Porté par des jeunes acteurs en état de grâce de par leur naturel débordant de vie, Sciamma signe avec son second long-métrage une histoire simple traitée avec la subtile justesse que l’on lui connait désormais, tout en prenant soin d’éviter de tomber dans la psychologie facile ou le misérabilisme. En s’ancrant dans un présent à travers un travail remarquable de la reconstitution des impressions et des sensations, le film évite le pathos nostalgique dont la plupart des films sur l’enfance souffrent. Tomboy est un grand film et il faut croire que même les plus grands ne sont jamais à l’abri des attaques injustes de la part des mouvements intégristes. Le comble est qu’après tous les efforts de l’Institut Civitas à déprogrammer le film d’Arte (allant jusqu’à publier sur leur site les numéros de téléphones et l’adresse de la chaîne, incitant ses partisans à faire pression sur cette dernière), on apprend que cet appel à la censure a finalement joué en faveur de sa diffusion car Tomboy a été regardé par 1,4 million de téléspectateurs, soit 4,9 % de part d’audience (Arte a ainsi vu son audience doubler par rapport à son audience habituelle du créneau horaire du mercredi soir) ! Cette victoire, parlant d’elle-même, lève un poing d’honneur à cette vaste polémique qui se résume en un mot : vaine. Si Tomboy est une ode à la poésie de l’enfance, elle la représente aussi dans sa cruauté, tout en interrogeant la construction de l’identité à la frontière des genres. Céline Sciamma fait indéniablement partie des plus beaux espoirs du cinéma français.

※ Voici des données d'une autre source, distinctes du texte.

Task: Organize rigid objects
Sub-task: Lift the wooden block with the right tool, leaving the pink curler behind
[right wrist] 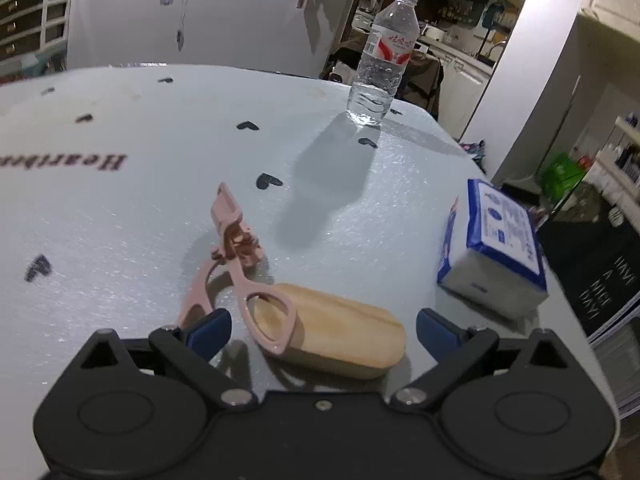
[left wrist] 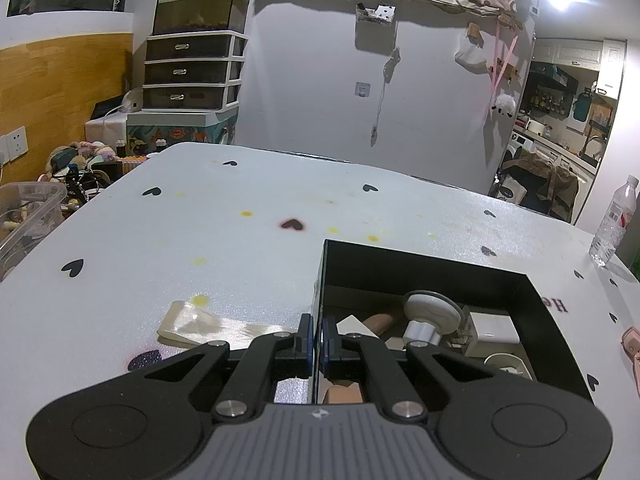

Un cinéma dont l’ambition est plus grand que le réalisme : il recherche la vérité. Cette approche du septième art tente de mettre en scène des personnes bien plus que des personnages, dans leur authenticité et dans leur unicité, tout en les gardant en mouvement, en vie. Quand le pari est relevé comme ici, il n’y a aucun doute : Sciamma rime avec cinéma.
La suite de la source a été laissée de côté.